# YOUR TASK:
Nothing in the listing may be skipped; transcribe all of it as written.

--- SUPPLIED MATERIAL Enclosed Below ---

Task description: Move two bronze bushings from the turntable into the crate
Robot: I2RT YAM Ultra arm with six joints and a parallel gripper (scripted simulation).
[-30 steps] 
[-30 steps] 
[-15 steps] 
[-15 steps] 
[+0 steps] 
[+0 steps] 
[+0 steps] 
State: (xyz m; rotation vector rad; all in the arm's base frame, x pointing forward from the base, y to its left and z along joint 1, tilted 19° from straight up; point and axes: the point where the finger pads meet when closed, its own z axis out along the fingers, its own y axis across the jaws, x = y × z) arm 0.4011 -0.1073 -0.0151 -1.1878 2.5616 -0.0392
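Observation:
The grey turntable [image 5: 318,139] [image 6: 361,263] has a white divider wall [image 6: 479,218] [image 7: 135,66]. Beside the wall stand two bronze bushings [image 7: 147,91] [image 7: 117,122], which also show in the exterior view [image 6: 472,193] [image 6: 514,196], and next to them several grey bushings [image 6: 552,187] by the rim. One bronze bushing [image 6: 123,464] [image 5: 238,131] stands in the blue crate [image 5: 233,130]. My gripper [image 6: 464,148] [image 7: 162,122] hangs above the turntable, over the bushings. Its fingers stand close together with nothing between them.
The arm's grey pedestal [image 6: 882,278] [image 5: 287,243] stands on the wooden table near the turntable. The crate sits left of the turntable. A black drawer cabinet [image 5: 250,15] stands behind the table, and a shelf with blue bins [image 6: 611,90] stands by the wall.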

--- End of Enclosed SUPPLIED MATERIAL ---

# ANSWER TO THE EXERCISE:
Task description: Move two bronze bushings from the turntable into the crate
Robot: I2RT YAM Ultra arm with six joints and a parallel gripper (scripted simulation).
[-30 steps] 
[-30 steps] 
[-15 steps] 
[-15 steps] 
[+0 steps] 
[+0 steps] 
[+0 steps] 
State: (xyz m; rotation vector rad; all in the arm's base frame, x pointing forward from the base, y to its left and z along joint 1, tilted 19° from straight up; point and axes: the point where the finger pads meet when closed, its own z axis out along the fingers, its own y axis across the jaws, x = y × z) arm 0.4011 -0.1073 -0.0151 -1.1878 2.5616 -0.0392
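Observation:
The grey turntable [image 5: 318,139] [image 6: 361,263] has a white divider wall [image 6: 479,218] [image 7: 135,66]. Beside the wall stand two bronze bushings [image 7: 147,91] [image 7: 117,122], which also show in the exterior view [image 6: 472,193] [image 6: 514,196], and next to them several grey bushings [image 6: 552,187] by the rim. One bronze bushing [image 6: 123,464] [image 5: 238,131] stands in the blue crate [image 5: 233,130]. My gripper [image 6: 464,148] [image 7: 162,122] hangs above the turntable, over the bushings. Its fingers stand close together with nothing between them.
The arm's grey pedestal [image 6: 882,278] [image 5: 287,243] stands on the wooden table near the turntable. The crate sits left of the turntable. A black drawer cabinet [image 5: 250,15] stands behind the table, and a shelf with blue bins [image 6: 611,90] stands by the wall.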

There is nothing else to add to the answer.